## INSTRUCTIONS FOR THE TASK
Apart from the pictures, the listing is to be returned exactly.

## RAW DATA
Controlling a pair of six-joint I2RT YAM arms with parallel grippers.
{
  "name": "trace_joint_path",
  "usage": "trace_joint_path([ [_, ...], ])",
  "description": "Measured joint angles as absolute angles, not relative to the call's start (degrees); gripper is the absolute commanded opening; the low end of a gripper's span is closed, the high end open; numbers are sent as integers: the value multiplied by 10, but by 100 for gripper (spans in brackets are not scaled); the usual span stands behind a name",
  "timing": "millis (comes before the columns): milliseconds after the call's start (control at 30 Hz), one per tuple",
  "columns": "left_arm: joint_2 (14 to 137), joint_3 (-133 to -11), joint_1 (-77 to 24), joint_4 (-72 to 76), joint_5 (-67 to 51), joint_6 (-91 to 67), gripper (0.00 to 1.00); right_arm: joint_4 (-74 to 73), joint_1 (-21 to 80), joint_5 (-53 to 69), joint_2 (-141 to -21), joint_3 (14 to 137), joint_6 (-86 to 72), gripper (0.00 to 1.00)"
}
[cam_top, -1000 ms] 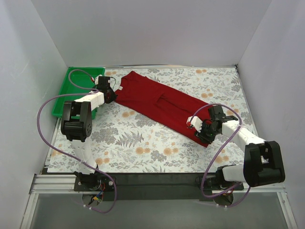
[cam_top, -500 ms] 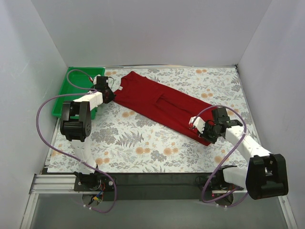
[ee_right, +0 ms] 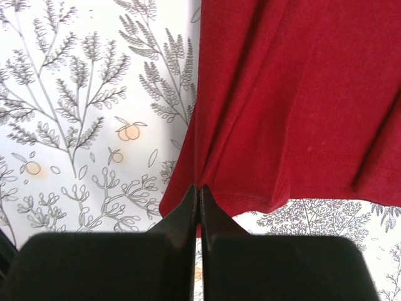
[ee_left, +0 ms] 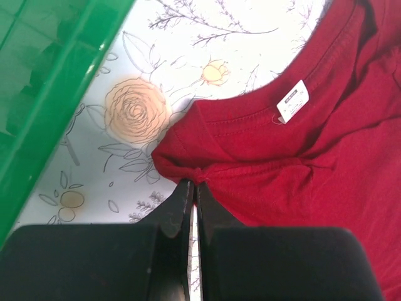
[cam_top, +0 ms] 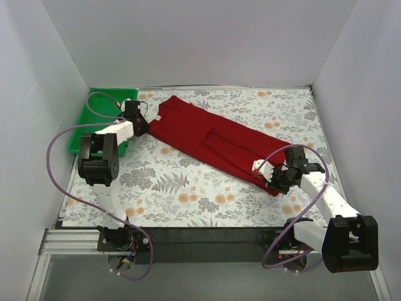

## ANSWER BOX
Controlling a pair of six-joint I2RT YAM arms with parallel grippers.
{
  "name": "trace_joint_path",
  "usage": "trace_joint_path([ [_, ...], ])",
  "description": "Measured joint angles as absolute angles, not relative to the call's start (degrees); gripper is the absolute commanded opening; the low end of a gripper's span is closed, the high end open; numbers are sent as integers: the value multiplied by 10, but by 100 for gripper (spans in brackets are not scaled); the usual span stands behind a name",
  "timing": "millis (comes before the columns): milliseconds after the call's start (control at 30 Hz), one per tuple",
  "columns": "left_arm: joint_2 (14 to 137), joint_3 (-133 to -11), joint_1 (-77 to 24), joint_4 (-72 to 76), joint_5 (-67 to 51), joint_6 (-91 to 67), gripper (0.00 to 1.00); right_arm: joint_4 (-74 to 73), joint_1 (-21 to 80), joint_5 (-53 to 69), joint_2 (-141 to -21), joint_3 (14 to 137), joint_6 (-86 to 72), gripper (0.00 to 1.00)"
}
[cam_top, -1000 ms] 
[cam_top, -500 ms] 
[ee_right, +0 ms] 
[ee_left, +0 ms] 
[cam_top, +0 ms] 

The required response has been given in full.